Usage Guide · Architecture · Contributing · Examples

🔩 Zero heavy dependencies

Only pybind11 — no PyTorch, NumPy, or cuBLAS at runtime.

⚡ Hand-written CUDA kernels

6 matmul variants, 5 attention kernels, 14 element-wise ops — all from scratch.

🧠 Full autograd engine

Reverse-mode autodiff with gradient tracking through 18+ operations.

🎯 PyTorch-like API

Familiar Tensor, nn.Module, optim.Adam, lr_scheduler interface — minimal learning curve.

🧱 Batteries included

Linear, Embedding, GELU, SiLU, LayerNorm, BatchNorm, Dropout, MultiHeadAttention, GQA, Flash Attention, LR schedulers — ready to train.

📚 Built to learn from

Clean, readable implementation of a DL framework from first principles.

Get Started

pip install tensorax

from tensorax import Tensor, nn, optim, lr_scheduler, functional as F

# Build
model = nn.Sequential(nn.Linear(4, 8), nn.GELU(), nn.LayerNorm(8), nn.Linear(8, 3))
optimizer = optim.Adam(model.parameters(), lr=0.001)
scheduler = lr_scheduler.CosineAnnealingLR(optimizer, T_max=100)

# Train
for epoch in range(100):
    loss = F.mse_loss(model(x_train), y_train)
    optimizer.zero_grad()
    loss.backward()
    optimizer.step()
    scheduler.step()

→ Full usage guide with all APIs, code examples, and details: docs/USAGE.md

What's Inside

Core

Tensor with CPU ↔ CUDA
Broadcasting arithmetic
sum, mean with keepdim
reshape, transpose
exp, log, sqrt, pow
13 dtype constants

Neural Networks

Linear, Embedding, Sequential
ReLU, Sigmoid, Tanh, Softmax, GELU, SiLU
LayerNorm, RMSNorm, BatchNorm
Dropout
Module base class

Training

SGD with momentum
Adam with bias correction
MSE, CrossEntropy, CE from logits
5 LR schedulers (Step, Cosine, Exponential, Linear, MultiStep)
Autograd through 18+ ops

Attention

Scaled dot-product attention
Multi-Head Attention with projections
5 CUDA kernels (naive → MMA)
Grouped Query Attention
Causal & padding masks

CUDA Kernels

6 matmul implementations
14 element-wise ops
Parallel reductions
Tiled + coalesced access

Infra

433 tests, 95% coverage
CI/CD with GitHub Actions
pybind11 bindings
Automatic CUDA fallback

Performance

Matrix Multiplication — fp32, 3×1024×1024, 100 runs:

PyTorch CUDA (ref)         ████████████████████████████████████████████  0.41s  (4.51×)
Tensorax 1D Block Tiling   ██████████████████████████████████████████    0.95s  (2.31×)  ← best
Tensorax Tiled             ████████████████████████████████              1.22s  (1.80×)
NumPy CPU (baseline)       █████████████████████████                    1.85s  (1.00×)
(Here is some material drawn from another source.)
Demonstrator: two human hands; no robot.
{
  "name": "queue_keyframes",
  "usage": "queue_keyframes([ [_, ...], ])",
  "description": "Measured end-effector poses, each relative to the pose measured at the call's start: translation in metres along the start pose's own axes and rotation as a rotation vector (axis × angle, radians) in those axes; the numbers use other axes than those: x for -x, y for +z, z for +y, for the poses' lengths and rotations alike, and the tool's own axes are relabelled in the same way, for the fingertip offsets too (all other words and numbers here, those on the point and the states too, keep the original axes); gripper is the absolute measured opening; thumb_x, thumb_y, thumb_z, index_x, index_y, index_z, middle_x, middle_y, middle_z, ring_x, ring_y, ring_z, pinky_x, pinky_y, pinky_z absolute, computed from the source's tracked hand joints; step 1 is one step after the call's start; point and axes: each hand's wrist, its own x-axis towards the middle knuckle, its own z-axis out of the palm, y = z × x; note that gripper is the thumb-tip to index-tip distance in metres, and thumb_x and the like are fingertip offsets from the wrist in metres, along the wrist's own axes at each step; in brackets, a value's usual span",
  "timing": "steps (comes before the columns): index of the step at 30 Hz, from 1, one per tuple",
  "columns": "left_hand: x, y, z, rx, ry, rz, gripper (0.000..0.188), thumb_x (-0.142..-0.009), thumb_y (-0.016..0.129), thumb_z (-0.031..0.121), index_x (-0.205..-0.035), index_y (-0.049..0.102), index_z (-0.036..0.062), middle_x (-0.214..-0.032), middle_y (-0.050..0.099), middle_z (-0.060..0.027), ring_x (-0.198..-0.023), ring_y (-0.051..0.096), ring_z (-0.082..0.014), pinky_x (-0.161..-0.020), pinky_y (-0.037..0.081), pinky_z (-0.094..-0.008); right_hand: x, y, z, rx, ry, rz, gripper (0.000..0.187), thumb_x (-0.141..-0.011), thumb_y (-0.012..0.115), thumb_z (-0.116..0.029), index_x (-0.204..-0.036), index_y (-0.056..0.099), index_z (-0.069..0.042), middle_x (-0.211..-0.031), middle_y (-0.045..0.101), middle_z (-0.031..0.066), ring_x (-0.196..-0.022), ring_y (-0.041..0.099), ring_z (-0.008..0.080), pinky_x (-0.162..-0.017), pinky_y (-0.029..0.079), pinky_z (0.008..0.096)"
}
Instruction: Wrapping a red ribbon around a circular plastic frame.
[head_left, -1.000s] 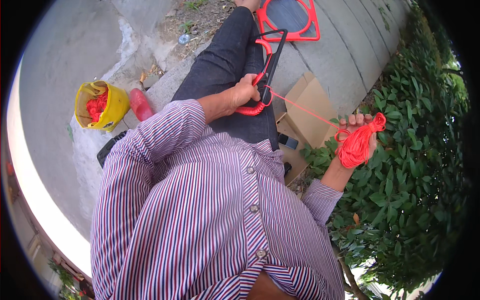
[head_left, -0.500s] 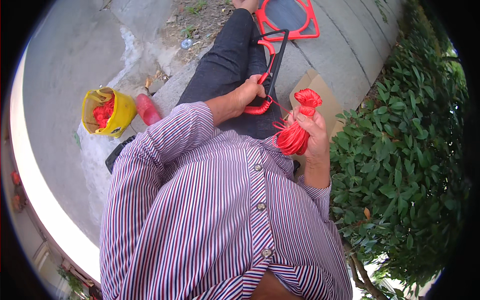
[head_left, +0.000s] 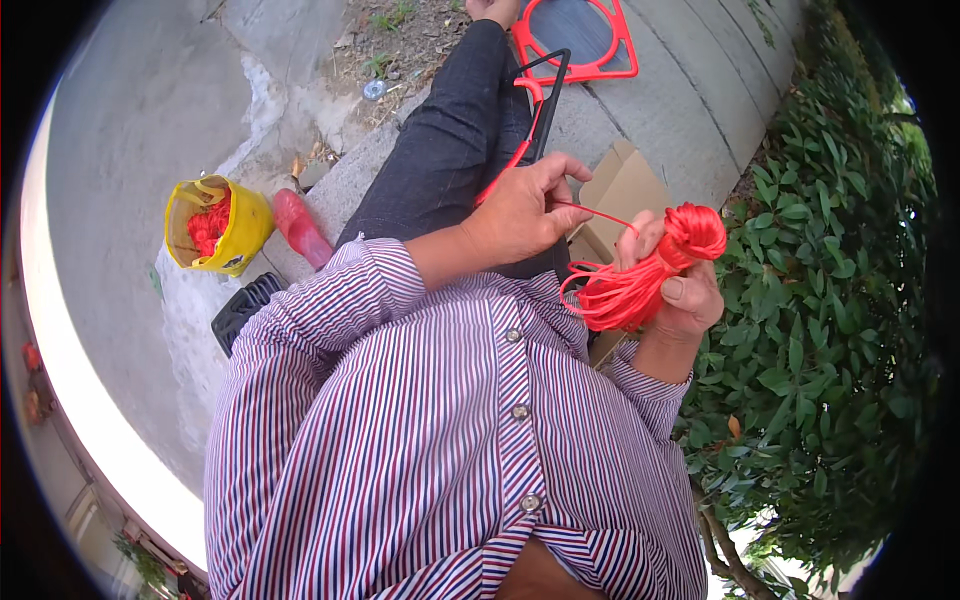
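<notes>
My right hand [head_left: 695, 295] is closed around a bundle of red cord [head_left: 635, 285], its loops hanging toward my middle. A single strand runs taut from the bundle to my left hand [head_left: 525, 212], which pinches it between thumb and fingers. On my lap, beyond the left hand, lies a black rod frame [head_left: 545, 120] partly wrapped in red cord. The left hand hides the near part of that frame.
A yellow container [head_left: 245, 228] with red cord inside stands at the left, beside a red shoe [head_left: 300, 228]. A black plastic thing [head_left: 245, 305] lies by my left elbow. Cardboard [head_left: 622, 190], a red plastic frame [head_left: 628, 50] and a leafy hedge [head_left: 810, 300] are at the right.
My left hand has let go of the black frame and come up to pinch the strand. My right hand has moved right with the bundle, turning it.
</notes>
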Motion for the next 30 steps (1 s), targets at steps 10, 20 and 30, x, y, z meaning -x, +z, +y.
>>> queue_keyframes([
  [10,-0.007,-0.013,-0.047,0.225,-0.699,0.199,0.026,-0.097,0.047,0.028,-0.1,0.056,0.004,-0.065,0.048,-0.0008,-0.044,0.043,-0.0096,-0.037,0.038,-0.0257,-0.055,-0.062,0.113,1.743,0.336,0.069,0.032,-0.069,0.069,-0.014,-0.101,0.07,-0.011,-0.098,0.061,0.0177,-0.091,0.061,0.0353,-0.078,0.05,0.0429],
  [20,0.001,-0.024,-0.037,-0.455,-0.096,0.457,0.01,-0.087,0.058,0.013,-0.093,0.057,0.005,-0.096,0.05,-0.016,-0.084,0.06,-0.0357,-0.069,0.05,-0.0455,-0.053,-0.049,0.121,1.265,-0.2,0.281,0.047,-0.07,0.072,-0.005,-0.115,0.059,0.002,-0.116,0.057,0.0146,-0.096,0.063,0.0282,-0.077,0.052,0.0359],
  [30,-0.014,-0.017,-0.016,0.29,-0.401,0.343,0.002,-0.087,0.055,0.008,-0.086,0.055,0.0059,-0.073,0.054,0.0019,-0.063,0.048,-0.0071,-0.054,0.038,-0.0214,-0.027,-0.044,0.093,0.748,-0.075,0.407,0.035,-0.083,0.071,-0.011,-0.114,0.057,-0.001,-0.12,0.057,0.0103,-0.11,0.057,0.024,-0.092,0.047,0.0351],
])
2.31× faster than NumPy · 43% of PyTorch's cuBLAS kernels · all hand-written, zero library calls

Attention Kernels — fp32/fp16, B=4, H=8, S=256, Dk=512, Dv=512, 30 runs:

PyTorch SDPA (ref)         ████████████████████████████████████████████  0.04s  (2340×)
Tensorax MMA Tensor Core   ██████████████████████████████████████        0.33s   (297×)  ← best
Tensorax Optim. Flash      ██████████████████████████████████            0.52s   (187×)
Tensorax Flash SDPA        ██████████████████████████                    3.10s    (31×)
NumPy CPU (baseline)       ████████████████████                          7.06s    (14×)
Tensorax Tiled SDPA        ██████                                       32.91s     (3×)
Tensorax Naive SDPA        █                                            98.26s     (1×)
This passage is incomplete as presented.